Exercise objective:
For this exercise, restate word for word only the lines from the first line of the data to the line containing "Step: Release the".

Source material:
=-=-=-=-=

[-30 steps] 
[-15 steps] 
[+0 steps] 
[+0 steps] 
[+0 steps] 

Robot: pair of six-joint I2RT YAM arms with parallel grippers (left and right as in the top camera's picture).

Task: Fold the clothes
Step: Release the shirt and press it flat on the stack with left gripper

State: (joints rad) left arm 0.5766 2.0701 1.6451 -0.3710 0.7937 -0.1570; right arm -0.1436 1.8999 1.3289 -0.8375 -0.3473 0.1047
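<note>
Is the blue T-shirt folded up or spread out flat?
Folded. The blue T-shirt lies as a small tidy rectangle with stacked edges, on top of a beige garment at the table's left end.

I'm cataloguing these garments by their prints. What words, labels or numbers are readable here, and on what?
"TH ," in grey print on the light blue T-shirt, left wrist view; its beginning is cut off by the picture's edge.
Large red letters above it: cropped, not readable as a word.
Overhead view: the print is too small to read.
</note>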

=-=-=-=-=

Response to this task:
[-30 steps] 
[-15 steps] 
[+0 steps] 
[+0 steps] 
[+0 steps] 

Robot: pair of six-joint I2RT YAM arms with parallel grippers (left and right as in the top camera's picture).

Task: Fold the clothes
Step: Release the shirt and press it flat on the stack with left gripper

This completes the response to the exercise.